Anti-discrimination laws exist to protect employees who come from different backgrounds. This in turn encourages a more diverse and inclusive work environment where employees’ skills and cultural perspectives are respected and valued.

It is through creating a more inclusive workplace free of discrimination that an organisation is able to achieve better business outcomes. However, diversity at the workplace becomes ineffective if it’s not encouraged and supported by the senior leadership team.

Strong values = stronger economy

As the corporate world diversifies, there’s a real opportunity for business leaders to influence and bring about positive change and to ensure that representation within organisations is reflective of society at every level.

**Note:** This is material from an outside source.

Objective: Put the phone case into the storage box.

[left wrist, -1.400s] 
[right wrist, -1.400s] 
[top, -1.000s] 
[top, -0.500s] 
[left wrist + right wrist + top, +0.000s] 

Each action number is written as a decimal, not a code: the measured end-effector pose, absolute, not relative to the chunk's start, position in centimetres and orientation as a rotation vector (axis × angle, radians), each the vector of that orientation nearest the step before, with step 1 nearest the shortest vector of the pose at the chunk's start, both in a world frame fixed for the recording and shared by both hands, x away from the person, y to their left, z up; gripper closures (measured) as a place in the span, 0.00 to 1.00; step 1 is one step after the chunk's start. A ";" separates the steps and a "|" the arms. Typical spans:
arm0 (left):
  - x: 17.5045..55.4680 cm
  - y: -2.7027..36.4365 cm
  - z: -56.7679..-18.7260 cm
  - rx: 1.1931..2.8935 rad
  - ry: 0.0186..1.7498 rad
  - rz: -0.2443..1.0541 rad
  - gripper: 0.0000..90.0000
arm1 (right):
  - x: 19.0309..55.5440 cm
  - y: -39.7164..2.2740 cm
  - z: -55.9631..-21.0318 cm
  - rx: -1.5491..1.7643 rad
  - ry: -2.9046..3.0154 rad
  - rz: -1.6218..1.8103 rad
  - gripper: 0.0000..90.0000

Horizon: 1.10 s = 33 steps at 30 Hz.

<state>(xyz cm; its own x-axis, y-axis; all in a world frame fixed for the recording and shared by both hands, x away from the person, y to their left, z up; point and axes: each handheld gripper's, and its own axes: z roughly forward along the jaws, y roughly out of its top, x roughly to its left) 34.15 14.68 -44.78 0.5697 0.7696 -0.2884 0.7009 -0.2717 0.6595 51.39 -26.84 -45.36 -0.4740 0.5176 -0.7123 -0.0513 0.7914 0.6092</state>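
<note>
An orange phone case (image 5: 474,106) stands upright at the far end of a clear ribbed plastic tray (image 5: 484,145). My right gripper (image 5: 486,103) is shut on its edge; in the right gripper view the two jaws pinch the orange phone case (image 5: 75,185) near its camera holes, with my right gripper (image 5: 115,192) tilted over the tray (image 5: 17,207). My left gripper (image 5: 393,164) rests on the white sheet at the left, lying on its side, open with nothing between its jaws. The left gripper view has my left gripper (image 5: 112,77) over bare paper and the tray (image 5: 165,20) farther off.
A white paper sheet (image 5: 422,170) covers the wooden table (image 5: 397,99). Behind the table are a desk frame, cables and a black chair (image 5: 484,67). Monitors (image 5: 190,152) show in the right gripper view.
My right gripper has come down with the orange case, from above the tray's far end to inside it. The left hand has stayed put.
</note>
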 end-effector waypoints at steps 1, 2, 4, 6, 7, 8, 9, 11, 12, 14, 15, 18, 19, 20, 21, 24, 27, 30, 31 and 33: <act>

A number of studies suggest that diverse workforces perform better financially. In fact, a McKinsey study echoes this sentiment, drawing conclusions that companies in the top quartile for racial and ethnic diversity are 35 percent more likely to have financial returns above their respective national industry medians.

As organisations operate in an increasingly connected world, our understanding of diversity should not be limited to it being about gender, age and ethnic background alone. Diversity in today’s modern era is also about extending access, fairness and equality across the organisation. It is this type of diversity that cultivates innovation and ensures the prosperity of an organisation.

Progressive businesses are those that consciously make an effort to ditch any unconscious bias around race, age, disability and gender, and illuminate the path to career success based on merit. It is critical for organisations to meet high standards of good governance, transparency and ethical practices within the environments they operate.

Simon Wilkins is a general manager at LexisNexis.